The Department of Justice has joined six lawsuits alleging that Kaiser Permanente knowingly submitted false claims for Medicare Advantage beneficiaries to get higher reimbursements.
But Oakland, California-based Kaiser said it is confident that it has been compliant with Medicare Advantage program requirements.
The Centers for Medicare & Medicaid Services pay Medicare Advantage plans a per-person amount to provide benefits. The payments are adjusted based on demographic information and the diagnoses of each beneficiary. The adjustments, known as “risk scores,” are generally higher for those with more severe diagnoses.
To receive the risk-adjusted payments, Medicare Advantage plans must submit claims to CMS for each member and for each qualifying disease or condition. According to the complaints, members of the Kaiser Permanente consortium have been upcoding those claims, thereby violating the False Claims Act.
Since at least 2004, Kaiser entities have perpetrated a “systematic fraud on the Medicare Advantage program,” one of the unsealed lawsuits states.
The Kaiser entities allegedly pressured its physicians to create addenda to medical records to add risk-adjusting diagnoses which patients did not actually have and/or were not actually considered or addressed during a patient encounter. Kaiser did this often months or over a year after patient visits, the suit claims.

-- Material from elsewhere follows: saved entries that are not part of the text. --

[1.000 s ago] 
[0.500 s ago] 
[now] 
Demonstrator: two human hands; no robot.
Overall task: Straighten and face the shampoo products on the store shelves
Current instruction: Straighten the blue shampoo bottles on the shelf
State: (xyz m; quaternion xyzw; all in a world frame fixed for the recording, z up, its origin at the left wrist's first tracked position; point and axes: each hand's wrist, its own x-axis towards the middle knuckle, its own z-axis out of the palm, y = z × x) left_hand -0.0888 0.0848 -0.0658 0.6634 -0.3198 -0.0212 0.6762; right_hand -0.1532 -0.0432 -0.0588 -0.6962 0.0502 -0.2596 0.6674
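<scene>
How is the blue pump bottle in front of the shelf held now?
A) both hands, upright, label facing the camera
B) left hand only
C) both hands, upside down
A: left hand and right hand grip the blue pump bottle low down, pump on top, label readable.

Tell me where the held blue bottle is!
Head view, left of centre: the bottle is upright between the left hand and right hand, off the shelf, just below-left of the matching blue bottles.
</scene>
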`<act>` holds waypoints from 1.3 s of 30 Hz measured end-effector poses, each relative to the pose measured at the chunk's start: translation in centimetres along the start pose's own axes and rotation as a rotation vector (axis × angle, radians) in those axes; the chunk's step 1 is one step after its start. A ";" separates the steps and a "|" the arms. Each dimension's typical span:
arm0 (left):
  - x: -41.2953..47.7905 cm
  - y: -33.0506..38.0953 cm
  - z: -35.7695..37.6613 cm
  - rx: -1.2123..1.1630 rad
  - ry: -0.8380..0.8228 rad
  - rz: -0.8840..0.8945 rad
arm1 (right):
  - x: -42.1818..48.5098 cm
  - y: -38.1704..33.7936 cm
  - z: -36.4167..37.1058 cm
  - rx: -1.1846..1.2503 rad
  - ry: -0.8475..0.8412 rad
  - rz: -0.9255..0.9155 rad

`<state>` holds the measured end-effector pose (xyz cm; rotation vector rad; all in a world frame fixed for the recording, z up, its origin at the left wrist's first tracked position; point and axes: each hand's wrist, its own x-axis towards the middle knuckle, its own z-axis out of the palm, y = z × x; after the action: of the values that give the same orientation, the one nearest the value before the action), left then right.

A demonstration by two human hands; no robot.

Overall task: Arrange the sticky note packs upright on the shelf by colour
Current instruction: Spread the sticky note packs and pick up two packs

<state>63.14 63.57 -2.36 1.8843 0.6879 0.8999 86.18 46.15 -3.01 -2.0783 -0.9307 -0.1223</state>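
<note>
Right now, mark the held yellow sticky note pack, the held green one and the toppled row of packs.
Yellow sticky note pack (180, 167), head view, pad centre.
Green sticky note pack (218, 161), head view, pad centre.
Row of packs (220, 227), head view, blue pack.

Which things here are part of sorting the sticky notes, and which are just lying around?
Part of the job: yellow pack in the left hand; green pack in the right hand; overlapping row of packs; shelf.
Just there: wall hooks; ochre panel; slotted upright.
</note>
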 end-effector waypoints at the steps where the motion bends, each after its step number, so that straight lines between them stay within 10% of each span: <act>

Further, the Kaiser entities have refused to correct — and to reimburse Medicare for — previously submitted risk adjustment claims when they discover that they were false, the lawsuits allege.
“Through this scheme, Kaiser has defrauded the United States of tens of millions of dollars,” according to the unsealed document.
In addition to Kaiser Permanente, the entities named in the complaints include:
- Kaiser Foundation Health Plan Inc.
- Kaiser Foundation Health Plan of Colorado
- The Permanente Medical Group Inc.
- Southern California Permanente Medical Group Inc.
- Colorado Permanente Medical Group P.C.
Kaiser Permanente said it will vigorously defend against the allegations. The organization also lays some of the blame for the inaccuracies in coding on CMS.
“Our policies and practices represent well-reasoned and good-faith interpretations of sometimes vague and incomplete guidance from CMS,” said Kaiser in a statement posted to its website.
“For nearly a decade, Kaiser Permanente has achieved consistently strong performance on risk adjustment data validation audits conducted by CMS,” the statement reads. “With such a strong track record with CMS, we are disappointed the Department of Justice would pursue this path.”
The plaintiffs are seeking damages equal to three times the loss the United States has sustained as a result of the defendants’ actions as well as a civil penalty of $11,000 for each violation of the False Claims Act.